The SURVEYSELECT Procedure

Systematic Random Sampling

Systematic random sampling (METHOD=SYS ) selects units at a fixed interval throughout the sampling frame (or stratum) after a random start. If you request stratified sampling by specifying a STRATA statement, PROC SURVEYSELECT independently selects systematic samples from the strata. PROC SURVEYSELECT applies systematic selection to sampling units in the order of their appearance in the input data set, or in their sorted order if you specify a CONTROL statement.

This section describes equal-probability systematic sampling, where each sampling unit in the sampling frame (or stratum) has the same probability of selection. For information about PPS systematic sampling, see the section PPS Systematic Sampling.

When you specify the sample size in the SAMPSIZE= option, PROC SURVEYSELECT computes the systematic selection interval as the ratio of the total number of sampling units to the sample size ($N/n$, or $N_ h/n_ h$ for stratified sampling). The procedure uses a fractional systematic interval to provide the specified sample size exactly. The selection probability for each unit is computed as $n/N$ (or $n_ h/N_ h$ for stratified sampling).

When you specify the sampling rate in the SAMPRATE= option, PROC SURVEYSELECT computes the systematic selection interval as the inverse of the sampling rate. The selection probability for each unit is the sampling rate.

Instead of specifying the sample size or sampling rate, you can directly specify the systematic interval in the INTERVAL= option. When you specify the interval, PROC SURVEYSELECT computes the selection probability as the inverse of the interval value.

By default, PROC SURVEYSELECT randomly determines a starting value in the selection interval. Optionally, you can specify the starting value in the START= option. The random component of systematic sampling is the random selection of a starting value in the systematic interval. If you use the START= option to provide a purposely chosen (nonrandom) starting value, the resulting systematic selection does not provide a random, probability-based sample.

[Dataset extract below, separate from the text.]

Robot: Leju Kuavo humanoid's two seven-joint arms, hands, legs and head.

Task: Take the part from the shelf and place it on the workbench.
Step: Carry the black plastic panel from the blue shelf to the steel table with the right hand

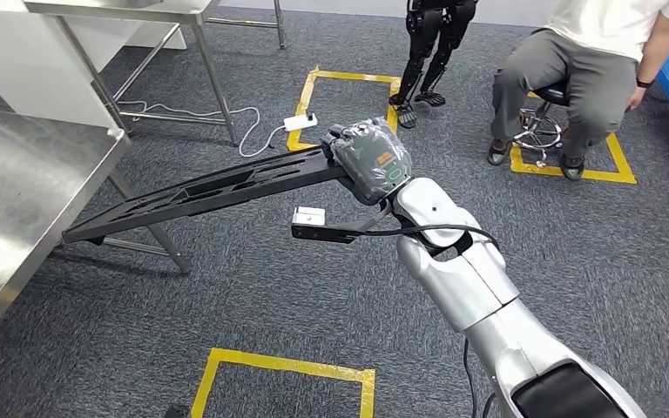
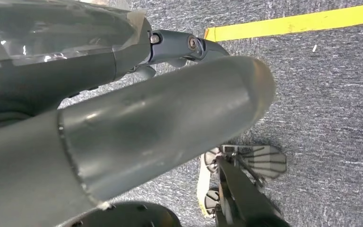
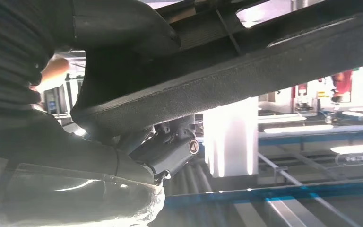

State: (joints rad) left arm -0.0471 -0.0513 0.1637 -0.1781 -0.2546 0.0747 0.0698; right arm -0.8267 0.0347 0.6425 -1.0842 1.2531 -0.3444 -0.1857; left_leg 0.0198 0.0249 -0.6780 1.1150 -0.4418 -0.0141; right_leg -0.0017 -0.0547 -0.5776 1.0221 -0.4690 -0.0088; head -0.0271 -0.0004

Systematic sampling controls the distribution of the sample by spreading the selections throughout the sampling frame (or stratum) at equal intervals and thus provides implicit stratification. You can specify a CONTROL statement to order the input data set by CONTROL variables before sample selection. If you also specify a STRATA statement, PROC SURVEYSELECT sorts by the CONTROL variables within strata. If you do not specify a CONTROL statement, PROC SURVEYSELECT applies systematic selection to the observations in the order in which they appear in the input data set.